### Exercise goal
All pictures are to be excluded when the data below is output verbatim.

### Collected material
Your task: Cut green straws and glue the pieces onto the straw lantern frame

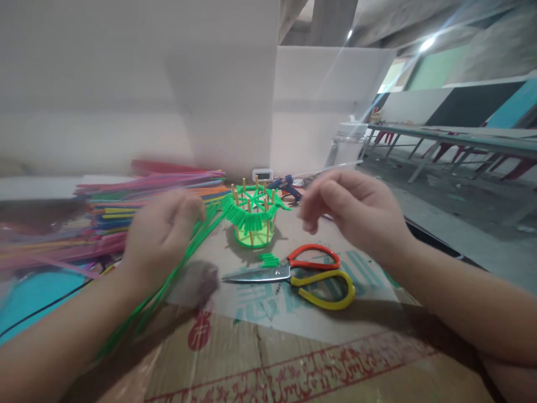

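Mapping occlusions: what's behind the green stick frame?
Behind the green stick frame: a small white display unit, a blue tool, probably a glue gun, and a pale upright panel. Whatever the sticks and green band cover can't be seen.

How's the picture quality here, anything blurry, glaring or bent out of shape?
Head view: both hands, left and right, smeared by motion; strips at the left edge blurred too; scissors fairly crisp; streaky glare from the lamp at upper right; soft shadow beside the green-rimmed frame; wide-angle stretch towards the edges, forearms especially.
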Demonstrator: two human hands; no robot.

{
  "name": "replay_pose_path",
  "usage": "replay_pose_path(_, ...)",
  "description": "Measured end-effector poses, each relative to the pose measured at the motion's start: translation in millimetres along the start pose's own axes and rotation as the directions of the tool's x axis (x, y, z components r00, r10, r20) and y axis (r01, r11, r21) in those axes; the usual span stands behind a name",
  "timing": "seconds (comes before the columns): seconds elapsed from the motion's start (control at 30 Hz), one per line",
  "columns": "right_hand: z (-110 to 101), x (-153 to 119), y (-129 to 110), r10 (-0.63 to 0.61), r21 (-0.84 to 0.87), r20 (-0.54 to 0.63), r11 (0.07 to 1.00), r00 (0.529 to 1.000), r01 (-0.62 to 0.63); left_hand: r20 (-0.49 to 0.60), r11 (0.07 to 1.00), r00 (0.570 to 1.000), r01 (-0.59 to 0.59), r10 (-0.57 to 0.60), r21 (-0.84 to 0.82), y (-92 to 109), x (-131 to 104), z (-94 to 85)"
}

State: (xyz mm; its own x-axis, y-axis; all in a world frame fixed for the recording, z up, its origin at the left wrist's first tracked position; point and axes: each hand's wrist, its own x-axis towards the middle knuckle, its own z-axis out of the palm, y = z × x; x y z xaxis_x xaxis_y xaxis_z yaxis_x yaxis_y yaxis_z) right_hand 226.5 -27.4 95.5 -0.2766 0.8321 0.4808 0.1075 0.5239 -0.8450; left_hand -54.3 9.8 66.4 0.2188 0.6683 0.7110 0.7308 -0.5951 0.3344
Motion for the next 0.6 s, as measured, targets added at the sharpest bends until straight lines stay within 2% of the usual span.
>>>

### Answer area
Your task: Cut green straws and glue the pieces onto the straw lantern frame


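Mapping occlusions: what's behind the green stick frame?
Behind the green stick frame: a small white display unit, a blue tool, probably a glue gun, and a pale upright panel. Whatever the sticks and green band cover can't be seen.

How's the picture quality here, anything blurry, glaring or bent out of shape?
Head view: both hands, left and right, smeared by motion; strips at the left edge blurred too; scissors fairly crisp; streaky glare from the lamp at upper right; soft shadow beside the green-rimmed frame; wide-angle stretch towards the edges, forearms especially.
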Demonstrator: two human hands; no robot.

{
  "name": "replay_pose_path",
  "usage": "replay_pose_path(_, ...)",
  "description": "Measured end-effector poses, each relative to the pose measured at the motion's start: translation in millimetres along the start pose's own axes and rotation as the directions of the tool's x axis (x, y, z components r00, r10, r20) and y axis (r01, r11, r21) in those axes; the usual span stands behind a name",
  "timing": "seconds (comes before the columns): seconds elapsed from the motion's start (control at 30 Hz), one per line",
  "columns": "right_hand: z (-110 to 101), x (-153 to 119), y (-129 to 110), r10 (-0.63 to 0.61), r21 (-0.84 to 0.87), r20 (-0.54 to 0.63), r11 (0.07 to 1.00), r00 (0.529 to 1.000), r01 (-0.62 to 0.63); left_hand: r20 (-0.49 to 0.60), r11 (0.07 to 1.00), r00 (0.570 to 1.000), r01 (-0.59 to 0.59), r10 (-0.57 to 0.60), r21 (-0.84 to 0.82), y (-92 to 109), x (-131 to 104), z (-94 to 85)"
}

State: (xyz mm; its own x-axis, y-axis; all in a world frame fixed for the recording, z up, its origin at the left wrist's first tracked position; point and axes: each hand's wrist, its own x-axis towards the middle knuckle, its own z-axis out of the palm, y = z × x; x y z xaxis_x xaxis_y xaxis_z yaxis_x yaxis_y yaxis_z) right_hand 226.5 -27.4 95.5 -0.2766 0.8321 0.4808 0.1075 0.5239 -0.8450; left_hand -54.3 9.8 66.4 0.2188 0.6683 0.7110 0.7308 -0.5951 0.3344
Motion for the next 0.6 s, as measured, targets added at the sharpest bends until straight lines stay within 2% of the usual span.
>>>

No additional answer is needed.